Ethiopia’s effort to end its two-year sovereign default suffered a blow on October 14, 2025, as negotiations with holders of its $1 billion Eurobond have reportedly collapsed without agreement according to Bloomberg. The two sides — the government and an ad hoc committee representing over a significant share of investors — mutually ended talks after less than three weeks, leaving Africa’s second-most-populous nation still locked out of international markets.
The failure disrupts hopes that Addis Ababa could soon come out of default under the G20’s Common Framework for Debt Treatments, a system designed to coordinate relief from both official and private lenders. Ethiopia’s Eurobond, issued in 2010 and due in 2024, first defaulted in December 2023 after the country missed a $33 million interest payment — the continent’s largest sovereign default at that time. With reserves near $2 billion, covering less than two months of imports, the unresolved default now increases pressure on foreign-exchange liquidity and investor confidence.

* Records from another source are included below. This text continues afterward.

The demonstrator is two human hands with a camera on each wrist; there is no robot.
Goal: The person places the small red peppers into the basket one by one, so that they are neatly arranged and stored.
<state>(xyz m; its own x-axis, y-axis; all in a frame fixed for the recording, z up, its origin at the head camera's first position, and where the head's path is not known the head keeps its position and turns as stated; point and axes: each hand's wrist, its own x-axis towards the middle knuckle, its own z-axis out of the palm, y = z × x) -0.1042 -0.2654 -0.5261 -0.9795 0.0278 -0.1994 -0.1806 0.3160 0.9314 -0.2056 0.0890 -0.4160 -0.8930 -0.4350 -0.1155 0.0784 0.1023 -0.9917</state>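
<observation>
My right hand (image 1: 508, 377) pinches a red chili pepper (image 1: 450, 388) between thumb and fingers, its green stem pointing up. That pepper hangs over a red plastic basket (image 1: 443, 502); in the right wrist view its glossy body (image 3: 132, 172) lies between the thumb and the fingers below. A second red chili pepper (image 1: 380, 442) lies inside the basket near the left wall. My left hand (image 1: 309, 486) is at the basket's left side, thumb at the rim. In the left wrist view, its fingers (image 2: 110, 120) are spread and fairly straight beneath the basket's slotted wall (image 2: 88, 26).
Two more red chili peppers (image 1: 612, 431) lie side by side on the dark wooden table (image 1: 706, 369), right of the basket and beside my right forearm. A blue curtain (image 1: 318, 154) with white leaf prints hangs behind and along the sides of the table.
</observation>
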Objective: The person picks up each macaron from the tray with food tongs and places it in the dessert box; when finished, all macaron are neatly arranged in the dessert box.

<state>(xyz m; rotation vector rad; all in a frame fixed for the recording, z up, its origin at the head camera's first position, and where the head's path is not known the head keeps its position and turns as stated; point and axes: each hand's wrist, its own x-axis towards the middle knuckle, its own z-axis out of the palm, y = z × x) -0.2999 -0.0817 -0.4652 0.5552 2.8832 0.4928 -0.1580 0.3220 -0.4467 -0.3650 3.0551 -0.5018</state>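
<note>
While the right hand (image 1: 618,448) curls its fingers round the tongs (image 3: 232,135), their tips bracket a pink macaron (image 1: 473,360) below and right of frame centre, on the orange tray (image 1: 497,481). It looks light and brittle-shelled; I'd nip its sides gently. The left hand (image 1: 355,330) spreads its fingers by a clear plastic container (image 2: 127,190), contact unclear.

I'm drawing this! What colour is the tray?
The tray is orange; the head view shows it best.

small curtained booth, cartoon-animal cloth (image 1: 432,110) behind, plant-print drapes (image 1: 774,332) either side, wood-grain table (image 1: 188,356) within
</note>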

From July Optimism to October Disruption
Just three months earlier, momentum had seemed positive. On July 2, 2025, Ethiopia reached a Memorandum of Understanding (MoU) with its Official Creditor Committee — led by China and Paris Club members — granting $3.5 billion in relief through deferrals and maturity extensions. The deal was billed as a “milestone” toward restoring sustainability and was expected to pave the way for a parallel deal with private creditors.
Talks with bondholders opened on September 29 in Paris under non-disclosure agreements, led by Central Bank Governor Eyob Tekalign. Initial market reaction was upbeat, with bond prices rising to nearly 95 cents on the dollar. However, optimism quickly faded as both sides failed to reconcile fundamental differences over whether Ethiopia’s problems stem from solvency or liquidity, and how far private creditors must go to match the official sector’s relief.
Competing Views on the Challenge
At the heart of the dispute lies the government’s belief that the Eurobond represents a solvency issue: debt levels are structurally unsustainable, given Ethiopia’s reliance on volatile exports (such as coffee, gold, and flowers), recurrent droughts, and post-conflict reconstruction costs. The Ministry of Finance’s position, backed by IMF analysis, is that lasting stability requires an upfront reduction in principal — it previously proposed an 18% haircut and longer maturities.
Bondholders disagree. The Ad Hoc Committee, including major institutional investors, argues Ethiopia faces a liquidity squeeze, not insolvency. They cite rising exports — projected at 12% of GDP this year — and improving reserves as reasons to avoid deep write-offs. Their October 14 proposal reportedly included a moderate haircut and a value-recovery mechanism linking future payments to export growth, similar to performance-based instruments used in Ghana and Zambia. Addis Ababa rejected it, fearing it breached comparability clauses in the July bilateral MoU.
“The Committee proposed an agreement including a material upfront haircut and a payout mechanism tied to export performance,” the group said in a statement carried by Bloomberg, expressing disappointment at the outcome. The Ethiopian side has not yet issued an official comment.
The Broader Stakes
The breakdown underscores the fragility of the Common Framework in reconciling official and private creditors. For Ethiopia, it extends default and complicates an otherwise promising reform program backed by the IMF’s Extended Credit Facility, which approved a $262 million disbursement in July.
The IMF forecasts 6.5% growth in 2025 but warns that delays in addressing private debt could widen fiscal deficits and deplete reserves, potentially keeping inflation above 20%. Without a deal, Ethiopia faces a challenging cycle: limited foreign exchange, lower social spending, and increased poverty. The government already dedicates 20% of export earnings to debt payments; without restructuring, this could rise to 25% by 2026.
Defaulting also discourages foreign direct investment and delays privatizations, such as the planned sale of Ethio Telecom shares. For investors, the stalemate highlights rising legal and reputational risks in emerging-market sovereign debt. If no compromise emerges, creditors could seek recourse in UK courts under the bond’s governing law — a path few prefer but none rule out.